Desensitizing — Sacking Out

When I first start messing with my colts I like to really desensitize them to everything I can think of.  Horses are prey animals and are always on alert that something may be coming to eat them.  I want to expose my horses to as much as possible so they will be less likely to spook later on.

I like to start by desensitizing my colts to the everyday tools I will be using.  I take the object I’m desensitizing my horse to and first let him sniff it.  The first object I usually use is my lead rope.  I  rub him on the forehead with the rope, and once he relaxes and doesn’t seem to mind the rope touching his head, I rub the rope down his neck.  I then proceed to rub the rope all over his body.  If I come to a place that he is starting to act a little spooky, I just move back to a place where he was relaxed.  Let’s say you are rubbing his neck with a rope, and he is nice and relaxed with that.  Then when you start to move down his shoulder onto his leg he starts to move around.  I simply go back to rubbing the rope on his neck and work my way back down to his shoulder then onto his leg.  Again if he starts to act up go back to rubbing his neck.  Eventually he will be okay with the rope touching his legs.  You also need to make sure to desensitize you horse to everything on both sides.  Something may be okay with your horse on one side and completely freak him out on the other.  The following pictures are of me desensitizing Cobain to a rope.  Notice how in the first couple pictures he looks a little unsure.  Then in the bottom picture he seems completely relaxed.  It is at this point I will either quit for the day or move on to another object to desensitize him to.

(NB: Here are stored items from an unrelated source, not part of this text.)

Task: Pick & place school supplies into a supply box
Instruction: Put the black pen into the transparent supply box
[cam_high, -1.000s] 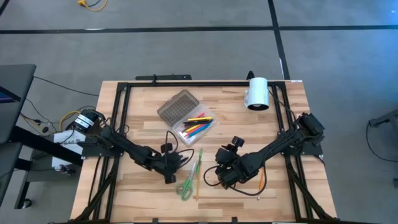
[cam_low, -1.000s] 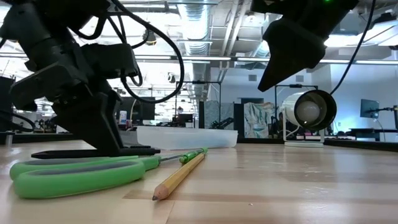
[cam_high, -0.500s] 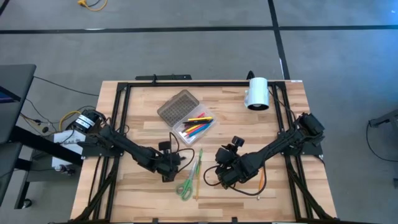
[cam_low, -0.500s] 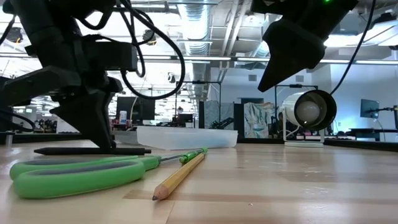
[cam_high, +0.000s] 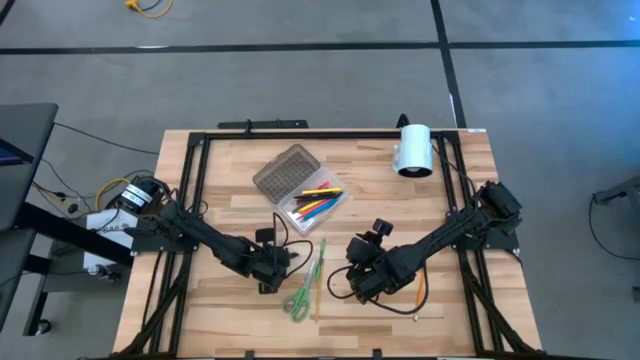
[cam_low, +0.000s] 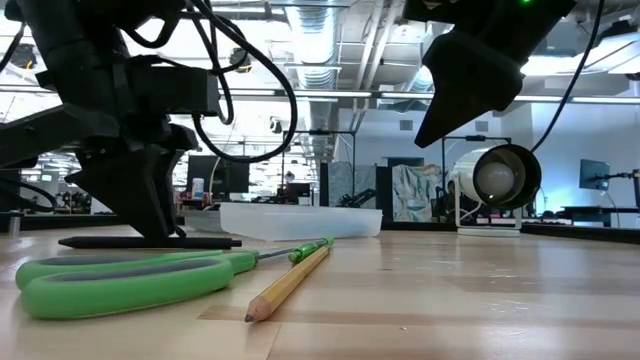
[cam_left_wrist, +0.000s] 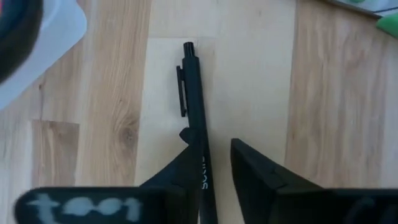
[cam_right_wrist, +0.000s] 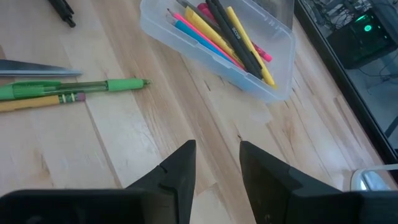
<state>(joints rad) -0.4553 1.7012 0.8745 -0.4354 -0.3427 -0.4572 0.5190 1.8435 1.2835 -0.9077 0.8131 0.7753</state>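
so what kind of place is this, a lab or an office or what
Most likely a robotics lab or workshop in an open industrial space. The wooden table sits in a black frame on a grey floor, exposed ceiling ducts run overhead, and monitors stand in the background.

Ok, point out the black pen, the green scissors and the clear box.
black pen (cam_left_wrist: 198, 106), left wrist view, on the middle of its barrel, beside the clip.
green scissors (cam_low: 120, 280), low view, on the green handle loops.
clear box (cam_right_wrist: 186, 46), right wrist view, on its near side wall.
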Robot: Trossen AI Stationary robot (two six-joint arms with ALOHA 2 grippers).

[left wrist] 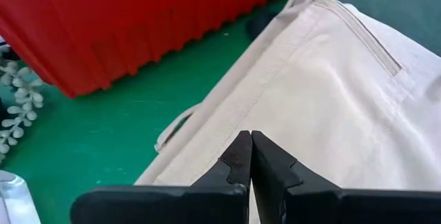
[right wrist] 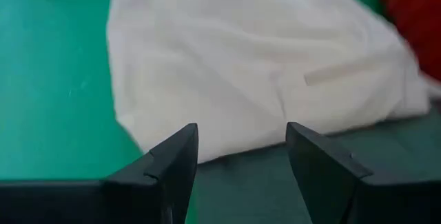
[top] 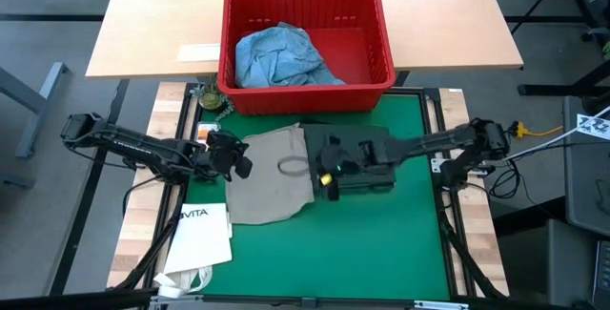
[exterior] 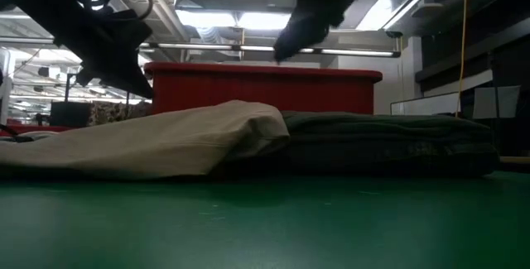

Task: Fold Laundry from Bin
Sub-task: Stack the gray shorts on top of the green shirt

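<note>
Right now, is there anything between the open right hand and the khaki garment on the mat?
Nothing visible. The right hand hangs open just above the dark folded garment, and the khaki garment lies directly ahead, partly overlapping it.

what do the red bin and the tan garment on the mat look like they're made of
The red bin looks like moulded plastic: rigid ribbed walls with a smooth, slightly glossy surface. The tan garment looks like a woven fabric, perhaps cotton twill, with a matte finish: it drapes in soft folds and shows stitched seams in the left wrist view. The exact fibre cannot be told.
</note>
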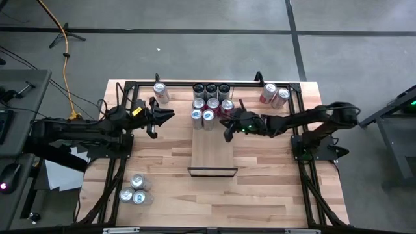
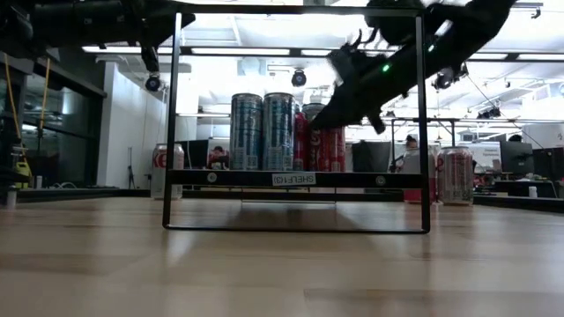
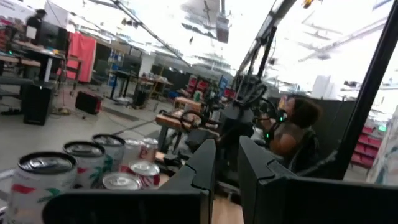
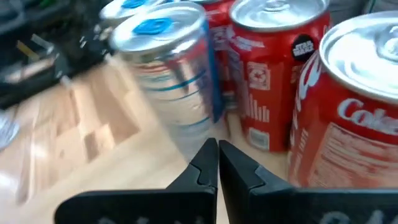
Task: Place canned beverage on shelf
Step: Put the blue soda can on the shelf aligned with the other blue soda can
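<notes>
The shelf [image 1: 212, 155] was found lying at the middle of the bench [image 1: 260, 188], with a cluster of cans [image 1: 210, 104] standing at its far end. The right hand [image 1: 229, 127] was held just right of the cluster, fingers pressed together, empty. The left hand [image 1: 168, 116] was positioned left of the cans, fingers likewise pressed together, holding nothing.
</notes>
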`<state>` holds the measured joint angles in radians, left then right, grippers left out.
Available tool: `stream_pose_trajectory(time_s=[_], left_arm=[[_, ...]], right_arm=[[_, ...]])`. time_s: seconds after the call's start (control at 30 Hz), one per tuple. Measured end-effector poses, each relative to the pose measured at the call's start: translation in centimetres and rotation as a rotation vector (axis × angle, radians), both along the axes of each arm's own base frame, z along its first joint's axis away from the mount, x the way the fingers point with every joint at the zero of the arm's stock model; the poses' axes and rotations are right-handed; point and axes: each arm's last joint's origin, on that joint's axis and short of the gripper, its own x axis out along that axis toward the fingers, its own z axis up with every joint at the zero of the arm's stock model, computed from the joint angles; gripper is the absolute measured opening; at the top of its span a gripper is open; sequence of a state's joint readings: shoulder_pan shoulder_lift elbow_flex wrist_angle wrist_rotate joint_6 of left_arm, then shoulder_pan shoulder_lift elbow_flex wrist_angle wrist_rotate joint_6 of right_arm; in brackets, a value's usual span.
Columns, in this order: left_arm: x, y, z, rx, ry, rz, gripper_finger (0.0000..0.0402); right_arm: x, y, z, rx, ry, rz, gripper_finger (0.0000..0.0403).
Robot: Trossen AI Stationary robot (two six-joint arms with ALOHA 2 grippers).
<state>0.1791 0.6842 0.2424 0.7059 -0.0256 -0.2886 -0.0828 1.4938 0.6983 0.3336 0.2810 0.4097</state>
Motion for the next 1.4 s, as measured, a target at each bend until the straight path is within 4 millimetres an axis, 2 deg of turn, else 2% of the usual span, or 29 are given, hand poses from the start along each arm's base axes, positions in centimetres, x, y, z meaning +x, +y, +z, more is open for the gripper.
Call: stream_pose_trajectory(time_s=[0.1, 0.3, 0.47, 0.8, 0.97, 1.1, 1.23, 1.4], left_arm=[[-0.6, 0.1, 0.2, 0.003, -0.004, 0.016, 0.0016], [-1.2, 0.4, 0.2, 0.000, 0.013, 0.040, 0.0016], [-1.0, 0.3, -0.2, 0.041, 0.071, 0.006, 0.0016], [-1.0, 0.3, -0.5, 0.153, 0.123, 0.028, 0.0016], [-0.9, 0.1, -0.1, 0.116, 0.117, 0.000, 0.0025], [-0.4, -0.4, 1.8, 0.023, 0.175, -0.115, 0.0069], [0.6, -1.3, 4.3, -0.012, 0.273, -0.220, 0.0138], [1.9, -2.7, 8.2, -0.026, 0.276, -0.365, 0.0224]], right_arm=[[-1.0, 0.3, 1.9, -0.018, -0.020, 0.075, 0.0000], [-2.7, 0.7, 6.2, -0.014, -0.216, 0.172, 0.0000], [-3.4, 0.7, 8.2, -0.089, -0.326, 0.192, 0.0000], [-3.4, 0.1, 9.0, -0.019, -0.395, 0.146, 0.0000], [-3.4, 0.0, 9.0, 0.004, -0.401, 0.121, 0.0000], [-3.4, 0.0, 9.0, -0.006, -0.397, 0.124, 0.0000], [-3.4, 0.0, 8.8, -0.025, -0.369, 0.117, 0.0000], [-3.5, 0.0, 8.5, -0.015, -0.342, 0.110, 0.0000]])
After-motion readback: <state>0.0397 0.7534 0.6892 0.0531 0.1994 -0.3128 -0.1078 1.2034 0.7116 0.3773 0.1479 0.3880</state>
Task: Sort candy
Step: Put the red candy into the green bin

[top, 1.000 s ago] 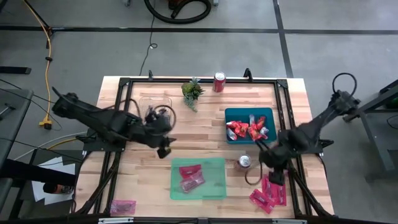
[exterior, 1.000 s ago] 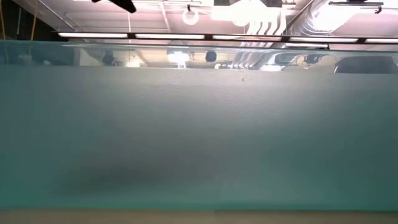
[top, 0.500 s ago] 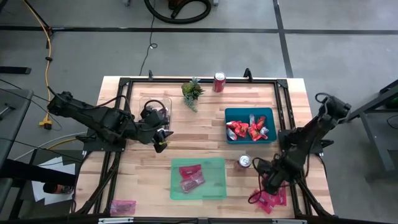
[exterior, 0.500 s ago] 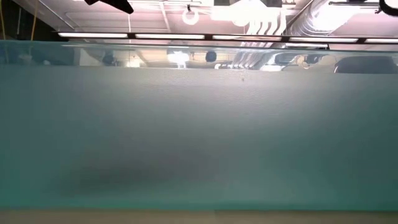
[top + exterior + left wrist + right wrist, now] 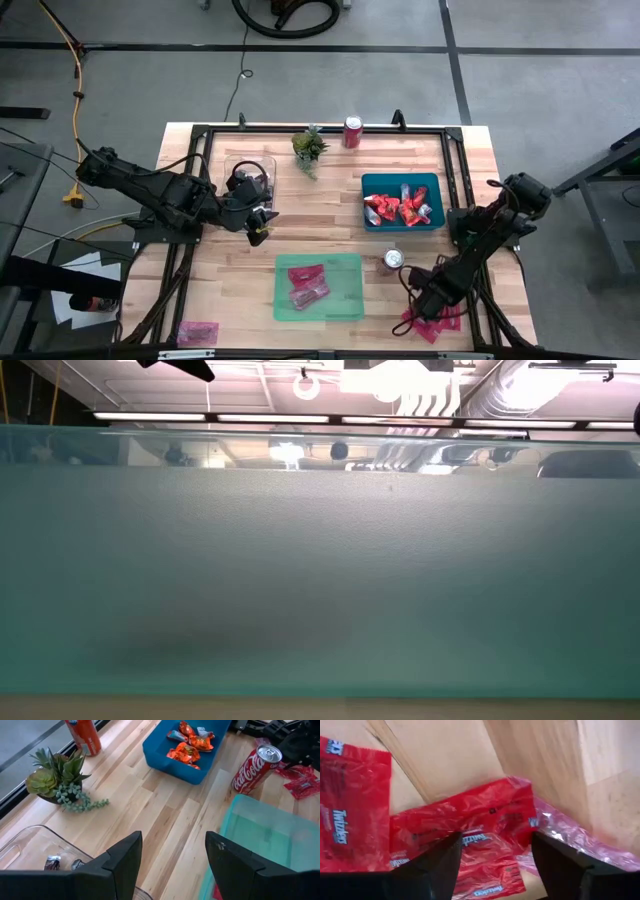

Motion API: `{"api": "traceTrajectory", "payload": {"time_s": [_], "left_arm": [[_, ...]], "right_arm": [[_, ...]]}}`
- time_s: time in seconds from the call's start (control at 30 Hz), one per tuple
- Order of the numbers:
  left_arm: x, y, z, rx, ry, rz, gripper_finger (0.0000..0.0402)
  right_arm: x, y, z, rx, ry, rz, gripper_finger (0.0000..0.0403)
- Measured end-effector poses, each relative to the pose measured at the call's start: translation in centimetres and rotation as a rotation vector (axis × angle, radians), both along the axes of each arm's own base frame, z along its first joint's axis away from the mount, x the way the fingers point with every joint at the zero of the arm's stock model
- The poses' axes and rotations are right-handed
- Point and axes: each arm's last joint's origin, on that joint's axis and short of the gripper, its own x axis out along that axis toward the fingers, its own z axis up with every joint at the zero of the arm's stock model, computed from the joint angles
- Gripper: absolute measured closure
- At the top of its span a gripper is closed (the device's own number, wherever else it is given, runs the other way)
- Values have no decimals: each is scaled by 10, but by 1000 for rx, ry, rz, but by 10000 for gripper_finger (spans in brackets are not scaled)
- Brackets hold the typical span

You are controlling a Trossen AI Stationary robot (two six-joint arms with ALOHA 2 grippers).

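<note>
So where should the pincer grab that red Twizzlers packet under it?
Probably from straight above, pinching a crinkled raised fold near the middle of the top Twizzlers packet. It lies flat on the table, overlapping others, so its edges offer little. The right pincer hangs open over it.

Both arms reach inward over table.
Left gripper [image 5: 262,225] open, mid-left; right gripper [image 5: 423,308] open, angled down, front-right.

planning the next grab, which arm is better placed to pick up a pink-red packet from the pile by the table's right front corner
Right. The right gripper is open directly over the pink-red packets at that corner, fingers straddling one. The left gripper sits open across the table by the clear tray.
</note>
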Motion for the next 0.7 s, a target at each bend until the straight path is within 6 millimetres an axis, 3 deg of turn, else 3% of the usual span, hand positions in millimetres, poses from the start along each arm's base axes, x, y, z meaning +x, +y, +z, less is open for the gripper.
{"api": "traceTrajectory", "payload": {"time_s": [0.1,0.27,0.33,0.43,0.7], "left_arm": [[0,0,0,0,0,0,195],[0,0,0,4,2,-5,195],[0,0,0,13,7,-13,195],[0,0,0,29,14,-28,195],[0,0,0,61,17,-32,195]], "right_arm": [[1,1,-2,-4,2,-15,224],[3,4,4,9,-15,0,381],[5,6,12,13,-25,10,383],[6,7,40,23,-40,27,392],[-3,-13,135,27,-235,44,401]]}}
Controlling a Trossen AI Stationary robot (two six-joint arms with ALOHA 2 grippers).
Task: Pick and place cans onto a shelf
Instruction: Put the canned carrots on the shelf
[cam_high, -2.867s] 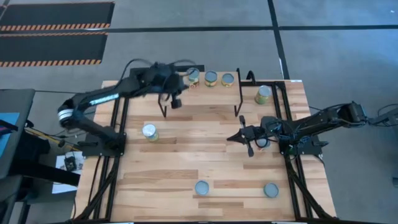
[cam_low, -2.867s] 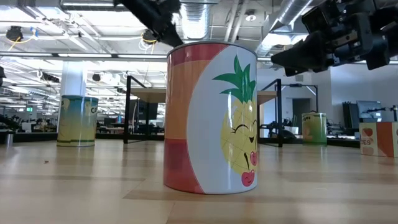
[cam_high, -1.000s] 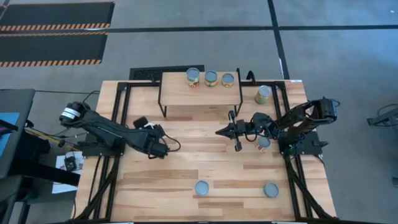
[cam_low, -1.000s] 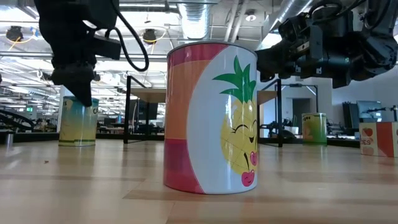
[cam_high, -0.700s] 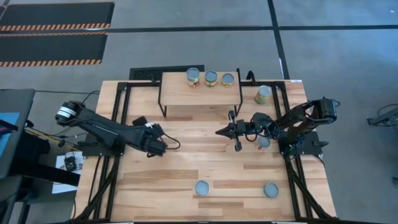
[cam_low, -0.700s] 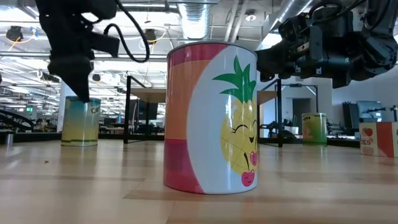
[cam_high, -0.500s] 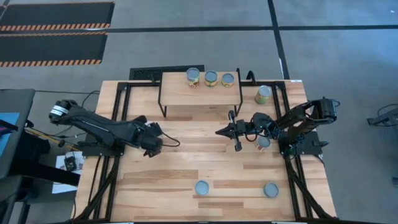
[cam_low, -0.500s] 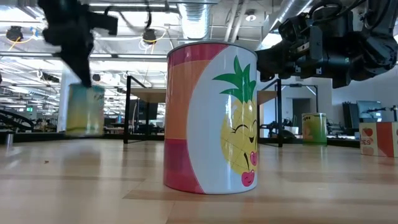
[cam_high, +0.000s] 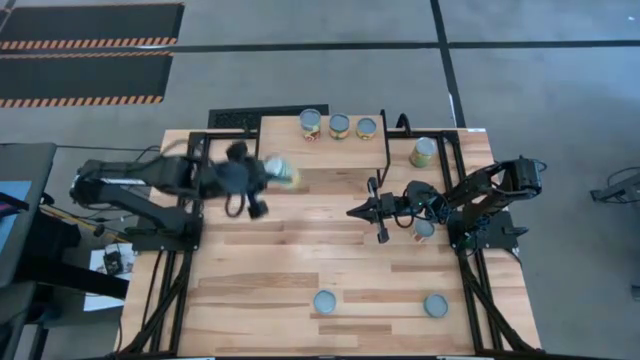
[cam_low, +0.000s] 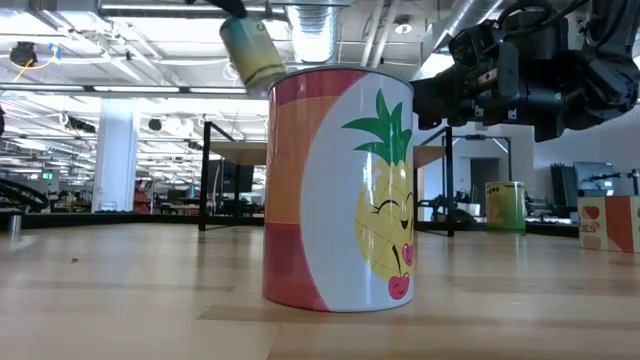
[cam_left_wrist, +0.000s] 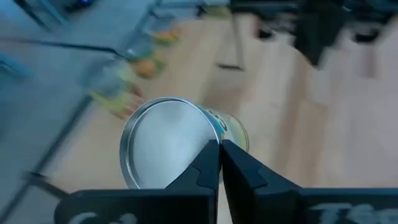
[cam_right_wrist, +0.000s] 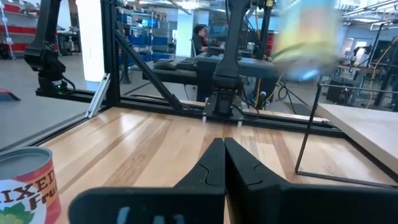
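Light-wood shelf (cam_high: 300, 152): three cans sit along its back edge.
Left gripper (cam_high: 262, 172): clamped on a can (cam_high: 278, 171), carried above the shelf's left end.
Right gripper (cam_high: 352, 212): pinched empty, in front of the shelf.
Next: you'll need to lower it onto bare board.

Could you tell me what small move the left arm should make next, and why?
Probably carry on toward the shelf and lower the can onto its bare left part: the left gripper holds that can in the air, and three cans already fill the shelf's far right.
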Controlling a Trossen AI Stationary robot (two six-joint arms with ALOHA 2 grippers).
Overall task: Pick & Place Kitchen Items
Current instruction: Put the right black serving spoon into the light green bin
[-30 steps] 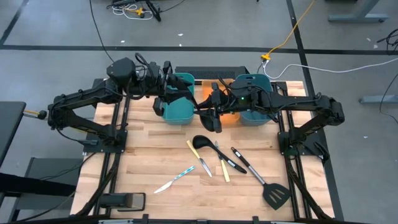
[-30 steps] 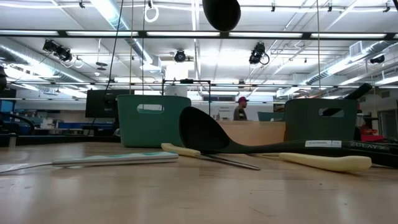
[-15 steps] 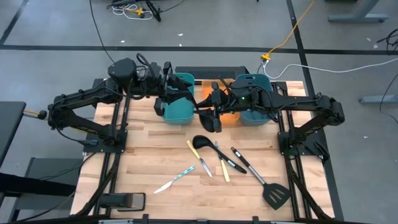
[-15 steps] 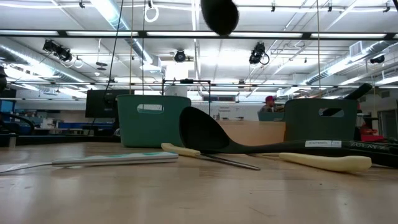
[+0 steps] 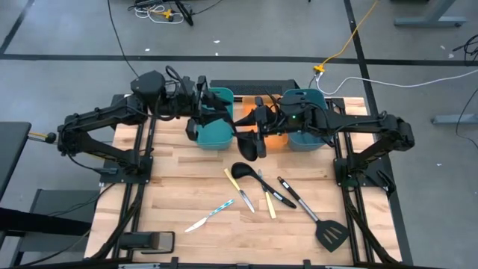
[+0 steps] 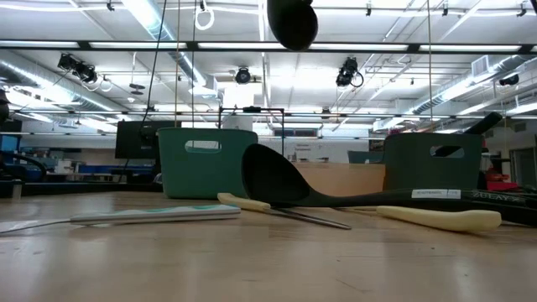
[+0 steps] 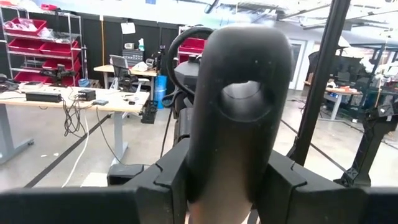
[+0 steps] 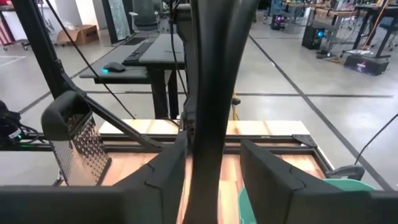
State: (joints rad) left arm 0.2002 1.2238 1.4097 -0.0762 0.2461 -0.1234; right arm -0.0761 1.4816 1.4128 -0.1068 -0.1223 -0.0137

Every time I introduce my horse to something new I go through the same process.  I let him sniff it.  I rub his face with it.  Then starting at the neck I rub it all over his body.  I feel that desensitizing is a very important part of training and is a step that your horse can never get too much of.

Here I’m desensitizing Cobain to a brush.  Because Cobain was born in the wild, everything he sees he thinks is a potential threat.



Next I desensitize him to a saddle blanket.

I can’t stress how important it is to desensitize young horses to as many different things as you can.  While you can’t expose them to everything,  the more you do expose them to the better horse you will have.  Take your time in during the desensitizing process,  the results will be well worth the effort you put into it.

In the Beginning

People have many different ways of gentling and training their colts.  Not every method works with every horse, and not every method works with every person.  Because the horse I am using for this process is a mustang that was born in the wild, I will be using methods that won’t make him feel trapped or in danger.   If I put too much pressure on him, he will feel captured.  At that point he will only have escaping on his mind and won’t be in learning mode.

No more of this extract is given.